Hans von Spakovsky, the Heritage Foundation’s Election Reform Initiative manager, calls the 2024 warnings “much ado about nothing.”

“How in the world is any kind of change going to favor one side or another?” he said. “I don’t care which official is doing the certification, they have the duty under the Constitution to ensure the election was properly carried out — meaning everyone who is eligible is given the ability to vote. So it doesn’t matter the political party of any official.”

When pressed during a telephone interview about GOP-pushed changes since the 2020 election, von Spakovsky essentially said Democrats started it.

“You mean like the Democrats who started the Secretaries of State Project, like Soros?” von Spakovsky said, referring to a tax-exempt political organization linked to wealthy progressives like billionaire George Soros in the early 2010s that helped Democrats win about a dozen state positions involved in elections.

“It was the progressive left that was the first to put together something like this,” he said. “A lot of those folks started waiving state rules. You want to talk about people not willing to adhere to election laws, see the Secretaries of State Project. … They’re trying to make people think there’s something strange or nefarious going on when this has been going on, from the left, for years.”

In a Nov. 18 statement, Trump praised a Wisconsin GOP state representative for introducing a resolution to decertify President Joe Biden’s 2020 win there, adding, “Only one state senator needs to cosponsor the resolution for it to be put to a vote in each chamber. Which American Patriot from the State Senate will step forward?”

Trump and conservative media outlets have repeated such false and misleading statements so often that 2 in 3 Republicans believe the election was stolen, according to consistent polling results.

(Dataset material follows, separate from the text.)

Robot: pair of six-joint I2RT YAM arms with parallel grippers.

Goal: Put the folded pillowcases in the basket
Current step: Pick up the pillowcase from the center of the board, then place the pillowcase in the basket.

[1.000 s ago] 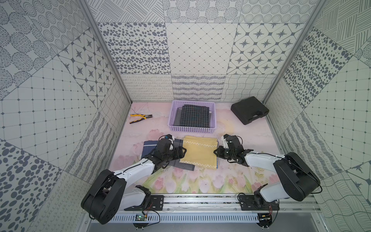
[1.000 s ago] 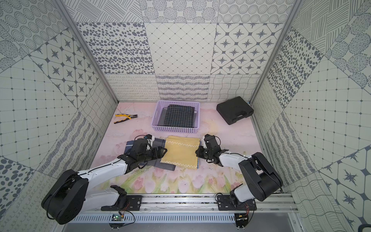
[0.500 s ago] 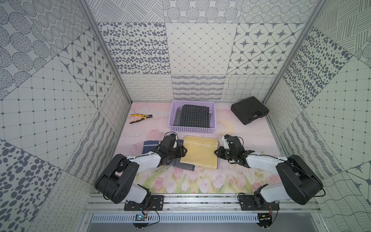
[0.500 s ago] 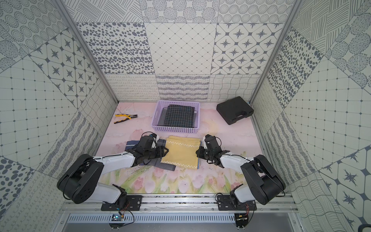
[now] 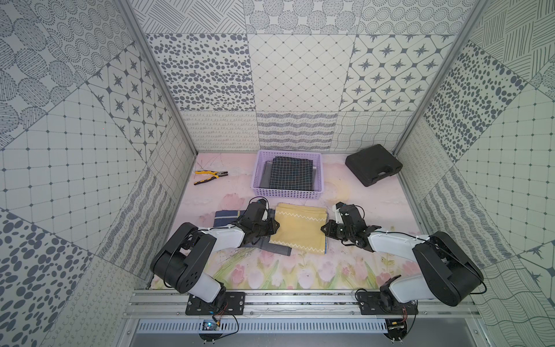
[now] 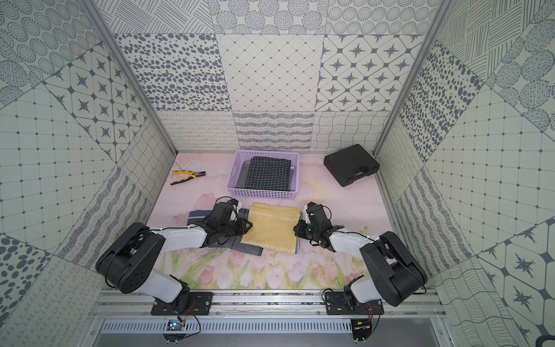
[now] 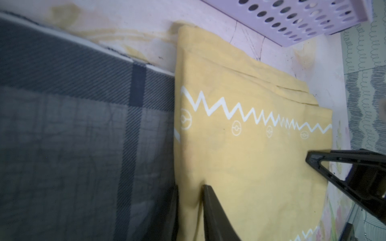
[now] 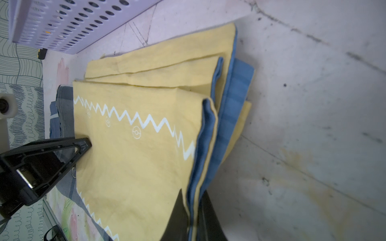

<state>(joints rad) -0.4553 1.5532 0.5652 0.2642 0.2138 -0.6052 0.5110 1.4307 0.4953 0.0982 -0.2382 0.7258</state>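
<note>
The folded pillowcase [image 5: 300, 229] [image 6: 271, 228], yellow with white zigzag lines and a blue lining, lies flat on the mat in front of the basket. The lilac basket [image 5: 286, 196] [image 6: 260, 195] stands just behind it and holds a dark checked cloth [image 5: 289, 174]. My left gripper [image 5: 274, 224] [image 7: 190, 187] is shut on the pillowcase's left edge [image 7: 250, 150], with yellow fabric pinched between its jaws. My right gripper [image 5: 325, 231] [image 8: 193, 195] is shut on the layered right edge [image 8: 146, 150]. Both grippers sit low at mat level.
A grey-blue plaid cloth [image 5: 228, 218] [image 7: 83, 135] lies partly under the pillowcase's left side. Yellow-handled pliers [image 5: 210, 177] lie at the back left, and a black hard case [image 5: 372, 168] at the back right. Patterned walls close in three sides.
My left arm has slid right over the plaid cloth to the pillowcase's left edge, and its jaws have closed on that edge. The right gripper has kept its grip and place.
</note>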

“The play is to get enough loyalists to express it over and over and over again. They are trying to make everything look legit when it’s not,” Pepper said. “So, to more and more people, it feels legal even though just a few years back, people would have said, ‘That’s nuts. You can’t do that.’”

“That’s essentially what they were trying to do with Pence on Jan. 6 — convince him that it’s legal,” he said, referring to former Vice President Mike Pence and the White House effort to push him to not certify Biden’s Electoral College win. “The scary thing is Trump and others just figured all this out too late in 2020. They’ve learned their lesson and will have had years to put all the parts in place.”

Official Washington is watching from afar but distracted by its intense focus, as usual, on itself — read: the recent messy process of passing bipartisan infrastructure and Democratic-crafted social spending legislation.

“In Washington, it’s all BIF and BBB all the time,” Jolly said. “But outside the Beltway is a much bigger story. Much bigger.”